# Our first comp (KCBS Polar Pig Cookoff in Mount Pleasant, NC) w/QVIEW



## kanealmond (Nov 13, 2016)

Some friends and have entered our first BBQ competition this weekend.  It's being held in the small town where we all live, and it's literally right in our back yard!

We entered the 'backyard' competition which just consists of pork and chicken.  We figured this would allow us to be a little more relaxed since it's not as much work as the full competition with brisket and such.  Like I said, it's our first time, so we're more in it for fun and learning than anything.

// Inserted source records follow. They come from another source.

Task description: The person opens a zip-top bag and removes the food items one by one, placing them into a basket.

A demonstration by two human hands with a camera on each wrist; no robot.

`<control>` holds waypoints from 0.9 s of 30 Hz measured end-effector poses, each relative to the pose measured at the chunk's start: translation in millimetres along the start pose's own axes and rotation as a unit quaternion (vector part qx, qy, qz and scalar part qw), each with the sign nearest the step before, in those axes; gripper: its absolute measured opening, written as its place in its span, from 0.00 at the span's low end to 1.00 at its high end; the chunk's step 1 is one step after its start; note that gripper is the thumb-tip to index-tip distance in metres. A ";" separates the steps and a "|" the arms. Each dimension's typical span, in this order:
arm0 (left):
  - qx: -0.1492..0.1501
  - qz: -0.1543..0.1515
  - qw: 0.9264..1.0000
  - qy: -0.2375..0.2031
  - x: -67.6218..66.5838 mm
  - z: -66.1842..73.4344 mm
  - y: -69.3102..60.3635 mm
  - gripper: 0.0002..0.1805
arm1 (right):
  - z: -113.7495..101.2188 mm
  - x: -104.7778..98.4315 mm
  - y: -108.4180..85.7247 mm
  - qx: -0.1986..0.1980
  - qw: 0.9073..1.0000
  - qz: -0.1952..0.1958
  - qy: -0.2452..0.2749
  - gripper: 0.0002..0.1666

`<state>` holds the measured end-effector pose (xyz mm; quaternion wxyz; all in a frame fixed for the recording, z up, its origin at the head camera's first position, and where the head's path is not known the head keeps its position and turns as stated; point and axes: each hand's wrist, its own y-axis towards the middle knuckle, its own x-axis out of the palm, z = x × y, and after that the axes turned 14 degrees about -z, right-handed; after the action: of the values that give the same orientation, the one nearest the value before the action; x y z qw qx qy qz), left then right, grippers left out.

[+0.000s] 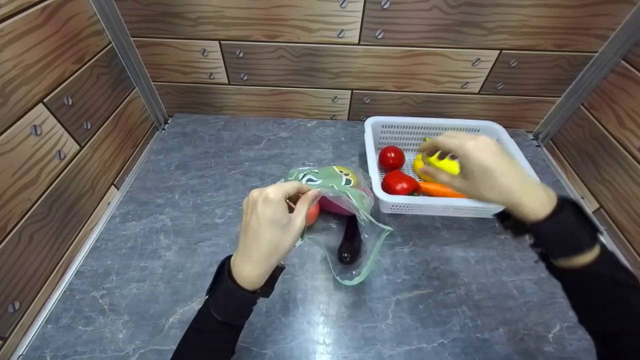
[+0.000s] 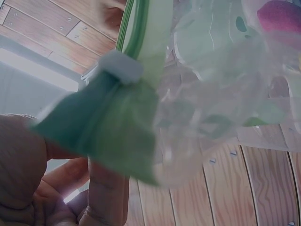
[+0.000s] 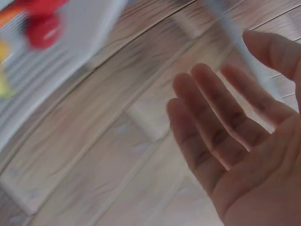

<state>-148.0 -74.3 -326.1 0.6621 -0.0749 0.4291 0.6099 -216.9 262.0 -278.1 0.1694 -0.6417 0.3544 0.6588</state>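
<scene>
My left hand [image 1: 272, 220] pinches the edge of a clear zip bag with green print [image 1: 320, 177] between thumb and forefinger. In the left wrist view the bag's green zip corner with a pale slider [image 2: 121, 67] rises by the fingers. Inside the bag lie an eggplant [image 1: 351, 242], a pinkish-purple item [image 1: 334, 205], something yellow and a red-orange round item [image 1: 312, 214], partly hidden by the hand. My right hand [image 1: 482, 170], blurred, hovers over the white basket [image 1: 372, 150] with fingers relaxed and nothing in them, as the right wrist view also shows.
The basket holds a tomato [image 1: 391, 158], a red pepper [image 1: 399, 183], a carrot [image 1: 440, 189] and yellow produce [image 1: 435, 166], partly behind the right hand. A grey marbled tabletop [image 1: 200, 165] lies beneath, with wood-patterned walls [image 1: 290, 65] on the back and sides.
</scene>
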 end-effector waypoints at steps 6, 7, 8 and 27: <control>0.000 0.000 1.000 -0.001 -0.5 0.3 -0.3 0.07 | -71.5 12.4 -0.3 -0.157 0.986 0.039 0.029 0.19; 0.000 0.000 1.000 -0.001 -0.4 0.1 -0.2 0.07 | -81.9 15.8 -0.4 -0.175 0.983 0.035 0.035 0.20; 0.000 0.001 1.000 -0.001 -0.4 -0.1 -0.2 0.07 | -91.6 19.7 -0.3 -0.188 0.981 0.028 0.042 0.20; -0.001 -0.003 1.000 -0.001 1.0 0.8 -0.3 0.07 | -128.8 107.8 39.6 -0.107 0.954 -0.241 -0.146 0.06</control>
<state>-147.4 -73.1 -326.3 0.6643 -0.0764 0.4273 0.6085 -163.1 121.5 -362.6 0.3030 -0.6194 0.0884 0.7188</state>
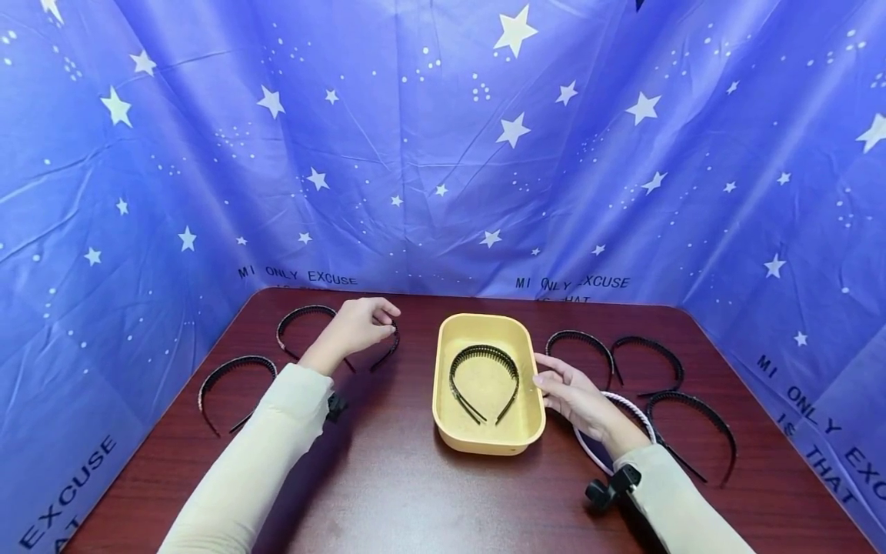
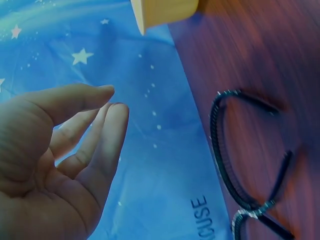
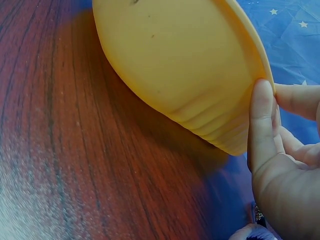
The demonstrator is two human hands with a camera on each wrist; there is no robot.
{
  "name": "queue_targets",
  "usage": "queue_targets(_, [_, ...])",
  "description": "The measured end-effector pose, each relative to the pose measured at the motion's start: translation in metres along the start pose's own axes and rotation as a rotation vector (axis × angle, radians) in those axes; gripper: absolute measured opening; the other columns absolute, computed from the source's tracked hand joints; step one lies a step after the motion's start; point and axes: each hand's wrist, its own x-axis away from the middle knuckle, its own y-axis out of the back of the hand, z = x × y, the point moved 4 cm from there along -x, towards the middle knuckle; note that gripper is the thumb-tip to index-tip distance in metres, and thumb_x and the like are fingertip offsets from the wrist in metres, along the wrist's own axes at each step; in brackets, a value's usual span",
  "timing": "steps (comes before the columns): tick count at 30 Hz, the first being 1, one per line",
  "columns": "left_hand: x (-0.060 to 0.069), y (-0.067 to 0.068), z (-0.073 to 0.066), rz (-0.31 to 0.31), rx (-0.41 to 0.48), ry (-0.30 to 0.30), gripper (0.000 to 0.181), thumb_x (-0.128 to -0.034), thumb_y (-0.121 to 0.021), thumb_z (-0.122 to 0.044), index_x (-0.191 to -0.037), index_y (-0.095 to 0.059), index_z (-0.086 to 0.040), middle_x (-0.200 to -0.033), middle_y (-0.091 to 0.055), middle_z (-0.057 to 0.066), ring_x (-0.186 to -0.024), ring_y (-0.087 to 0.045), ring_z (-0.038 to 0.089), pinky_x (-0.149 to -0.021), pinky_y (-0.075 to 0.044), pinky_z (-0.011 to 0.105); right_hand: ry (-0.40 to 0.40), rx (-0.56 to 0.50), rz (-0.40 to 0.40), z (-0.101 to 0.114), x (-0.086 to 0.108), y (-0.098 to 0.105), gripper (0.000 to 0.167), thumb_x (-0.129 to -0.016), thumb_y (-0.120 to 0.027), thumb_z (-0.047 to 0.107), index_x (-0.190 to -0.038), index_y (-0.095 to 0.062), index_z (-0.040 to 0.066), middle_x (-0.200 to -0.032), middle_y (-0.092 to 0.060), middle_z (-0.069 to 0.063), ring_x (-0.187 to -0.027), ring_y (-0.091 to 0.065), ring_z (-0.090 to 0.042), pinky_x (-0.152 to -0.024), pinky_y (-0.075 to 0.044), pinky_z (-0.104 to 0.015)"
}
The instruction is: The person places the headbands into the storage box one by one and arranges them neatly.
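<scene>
My left hand (image 1: pixel 360 323) hovers at the back left with fingers loosely bent. Between its thumb and fingertips there is nothing, as the left wrist view confirms. Close to it lies a black headband (image 2: pixel 216 135), touching another headband (image 2: pixel 239 220) at its end; the hand partly covers them in the head view. My right hand (image 1: pixel 581 400) touches the right side of a yellow plastic tub (image 1: pixel 490 445), thumb and fingers near its rim (image 3: pixel 267 65). Inside the tub lies one black toothed headband (image 1: pixel 484 351).
At the far left lies a black headband (image 1: pixel 238 360). Right of the tub are more black headbands, one near the back (image 1: pixel 580 334), one behind (image 1: pixel 651 342) and one nearer (image 1: pixel 699 402). A pale twisted hoop (image 1: pixel 584 442) lies beneath the right wrist. Starry blue cloth (image 1: pixel 443 138) surrounds the table.
</scene>
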Motion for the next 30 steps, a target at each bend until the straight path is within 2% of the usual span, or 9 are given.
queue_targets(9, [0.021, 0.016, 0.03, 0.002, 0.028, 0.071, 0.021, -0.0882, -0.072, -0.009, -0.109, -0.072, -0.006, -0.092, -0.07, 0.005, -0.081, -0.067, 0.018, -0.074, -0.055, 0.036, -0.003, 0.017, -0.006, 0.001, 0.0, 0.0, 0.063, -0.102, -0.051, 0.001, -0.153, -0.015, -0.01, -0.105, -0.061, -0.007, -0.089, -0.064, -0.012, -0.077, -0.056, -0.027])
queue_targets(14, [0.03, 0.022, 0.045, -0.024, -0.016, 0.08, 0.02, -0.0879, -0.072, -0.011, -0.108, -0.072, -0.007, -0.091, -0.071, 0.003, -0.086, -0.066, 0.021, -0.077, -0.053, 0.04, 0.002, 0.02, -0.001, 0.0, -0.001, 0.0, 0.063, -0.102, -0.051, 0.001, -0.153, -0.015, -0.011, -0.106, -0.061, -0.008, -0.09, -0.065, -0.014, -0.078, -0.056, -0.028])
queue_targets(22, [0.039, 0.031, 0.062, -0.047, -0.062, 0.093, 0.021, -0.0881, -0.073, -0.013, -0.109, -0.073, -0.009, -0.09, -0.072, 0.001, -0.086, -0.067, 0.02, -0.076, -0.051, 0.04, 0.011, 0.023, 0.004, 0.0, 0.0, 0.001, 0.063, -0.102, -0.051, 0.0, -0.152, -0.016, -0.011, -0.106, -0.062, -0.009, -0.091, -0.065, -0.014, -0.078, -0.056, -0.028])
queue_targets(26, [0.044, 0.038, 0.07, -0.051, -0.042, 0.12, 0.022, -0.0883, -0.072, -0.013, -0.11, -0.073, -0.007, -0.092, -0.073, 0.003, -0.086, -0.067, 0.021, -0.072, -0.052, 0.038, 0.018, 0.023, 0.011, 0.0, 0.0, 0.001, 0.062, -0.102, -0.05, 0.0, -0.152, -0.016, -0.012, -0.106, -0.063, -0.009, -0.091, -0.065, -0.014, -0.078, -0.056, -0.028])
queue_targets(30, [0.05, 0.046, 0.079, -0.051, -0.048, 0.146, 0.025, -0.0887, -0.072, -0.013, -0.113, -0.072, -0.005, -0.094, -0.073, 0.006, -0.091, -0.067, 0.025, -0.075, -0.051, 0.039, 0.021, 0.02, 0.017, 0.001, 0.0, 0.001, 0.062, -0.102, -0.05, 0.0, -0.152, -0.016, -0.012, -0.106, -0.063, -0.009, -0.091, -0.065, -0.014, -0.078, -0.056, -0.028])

The competition begins with a wing competition benefitting St. Jude's.  KCBS supplies the meat and presentation trays for this one.  We practiced this several times over the past few weeks.  We smoke over apple wood at 275 for 1.5 hours, then quickly flask fry in a Dutch oven heated over charcoal before saucing.  We're using John Boy & Billy sauce.  It has a nice sweet flavor on the front and a good little kick on the back end.  We turned in around 7:15.  It was judged by the community, and we didn't place in the top 10, but thats okay!

We sat around and enjoyed some beverages for a few hours before the work began.  At about 11pm, we injected our 4 boston butts and applied our rub.  Put them on the smoker running at 250 at midnight.  We cut the money muscle out of 2 of them so we'd have a variety to choose from at the finish.  After 5 hours, we wrapped the two butts we were using for pulled pork.  At the 7 hour mark, we trimmed the money muscle off the 2 butts that were still uncovered and wrapped them tightly, and put in the cooler to rest.  All the pork was done and resting by 10:30am.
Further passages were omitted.